Please, without the pictures, restate every entry exactly.
### DATA PROVIDED
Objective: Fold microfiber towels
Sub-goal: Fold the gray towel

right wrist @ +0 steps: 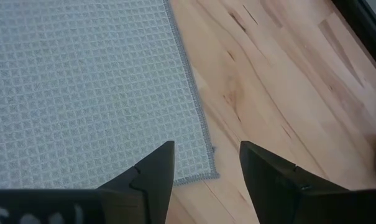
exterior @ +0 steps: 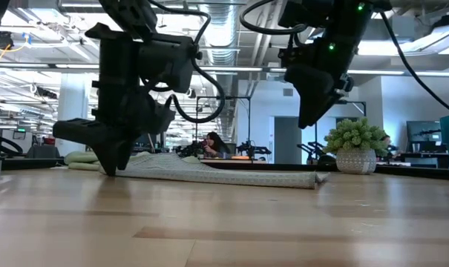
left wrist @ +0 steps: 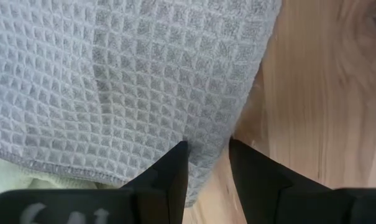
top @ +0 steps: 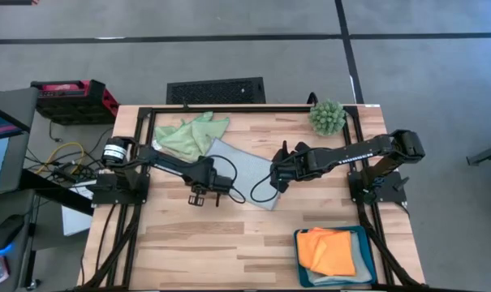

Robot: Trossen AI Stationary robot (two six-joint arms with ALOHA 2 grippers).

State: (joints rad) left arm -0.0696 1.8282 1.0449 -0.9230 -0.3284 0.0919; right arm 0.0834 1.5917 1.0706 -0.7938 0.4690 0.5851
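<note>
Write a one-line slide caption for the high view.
Both arms reach over the blue-grey towel at mid-table; left tool and right tool at opposite edges, orange towel folded in the teal tray.

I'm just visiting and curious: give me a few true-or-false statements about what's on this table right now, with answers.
1. A grey towel lies flat between the two arms. True.
2. The orange towel sits in the teal tray. True.
3. The right gripper is clamped on the plant. False: it hangs open over the grey towel's corner.
4. The green towel is neatly folded. False: it lies crumpled.
5. The left gripper is over the grey towel's edge. True.
</note>
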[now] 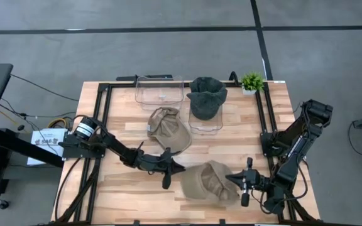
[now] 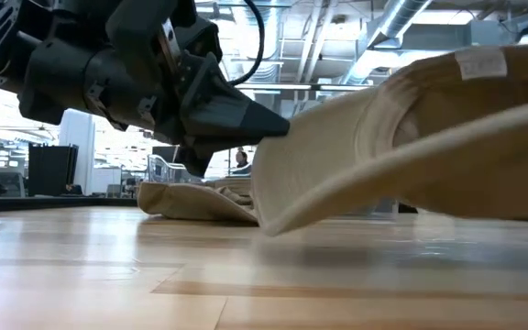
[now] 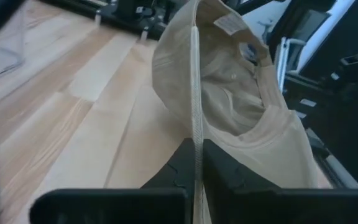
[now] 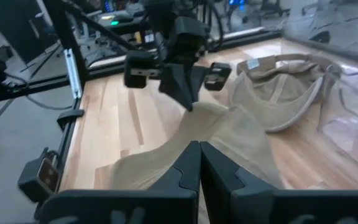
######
REPLY TO THE TASK
Objective: Fold microfiber towels
Sub-goal: Fold the gray towel

right wrist @ +0 steps: 
exterior @ +0 steps: 
left wrist @ +0 steps: 
top @ +0 steps: 

Robot: Trossen AI Stationary robot (two six-joint arms with ALOHA 2 grippers).

State: (joints rad) left arm -0.0696 1.8282 1.0449 -0.9230 -0.3284 0.0919; right arm 0.0834 1.5917 1.0706 -0.7938 0.4690 0.5851
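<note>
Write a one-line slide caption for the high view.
Both arms reach over the blue-grey towel at mid-table; left tool and right tool at opposite edges, orange towel folded in the teal tray.

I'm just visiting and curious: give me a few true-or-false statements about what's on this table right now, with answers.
1. A grey towel lies flat between the two arms. True.
2. The orange towel sits in the teal tray. True.
3. The right gripper is clamped on the plant. False: it hangs open over the grey towel's corner.
4. The green towel is neatly folded. False: it lies crumpled.
5. The left gripper is over the grey towel's edge. True.
</note>
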[now] 
[now] 
[now] 
[now] 

The required output has been supplied.